INQUEST has published figures on deaths in police custody of black and minority ethnic (BAME) people, concluding: ‘The disproportionality in the use of force against Black people adds to the irrefutable evidence of structural racism embedded in policing practices.’ Here, one of DDU’s supporters, writing anonymously, argues that such claims aren’t backed up by the evidence.

Summary

INQUEST’s argument to show discriminatory treatment fails at the most basic logical level – that is, assuming at the outset the conclusion that is to be demonstrated.  Going no further than comparing outcomes based on simple numbers of people in each ethnic population rules out from the get go any agency, other than police agency, in the outcomes. Without considering other variables, including cultural differences in life outcomes, it is hard to assess whether the actions of one group – that is, the police – are discriminatory; and if they are, what aspect of the other group – those arrested and restrained – is being discriminated against.  Ideological commitments need to be held at bay while constructing, undertaking and interpreting data in investigating social problems.

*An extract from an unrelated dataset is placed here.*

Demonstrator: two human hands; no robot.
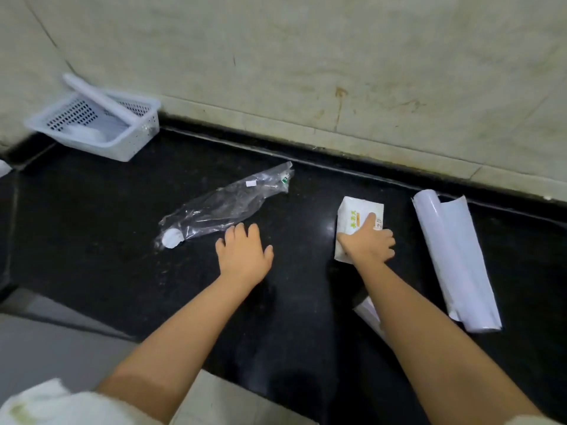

Death in custody and arrest statistics

The chain of events leading to a death in custody begins with an incident and proceeds like this: incident – police assessment – arrest – custody – death in custody.

If one wished to assess whether deaths in custody were disproportionate by ethnicity and in particular, to assess the contributions of police officers when people are in their custody, then it is necessary to start from the beginning of that custody – that is, from arrest.

Making use of two official reports and its own data sources INQUEST draws conclusions of the following kind:

“From this table [INQUEST Table 1], Black people are 2.7 times more likely to die than the proportion of the population they represent.” Similarly – two times more likely from Table 2 data and four times more likely from Table 3 data.

(Tables 2 and 3 involve different combinations of death in, and not in, custody, but the argument from death in custody establishes the kind of analysis that is needed in these cases as well.) [1]

Looking now at the statistics for arrests we see that black people are 2.4 times more likely to be arrested than the population as a whole or three times more than white people. This is consistent with the 2.7 x, 2 x and 4 x times likelihood of death from INQUEST’s tables 1, 2 and 3 respectively. [2]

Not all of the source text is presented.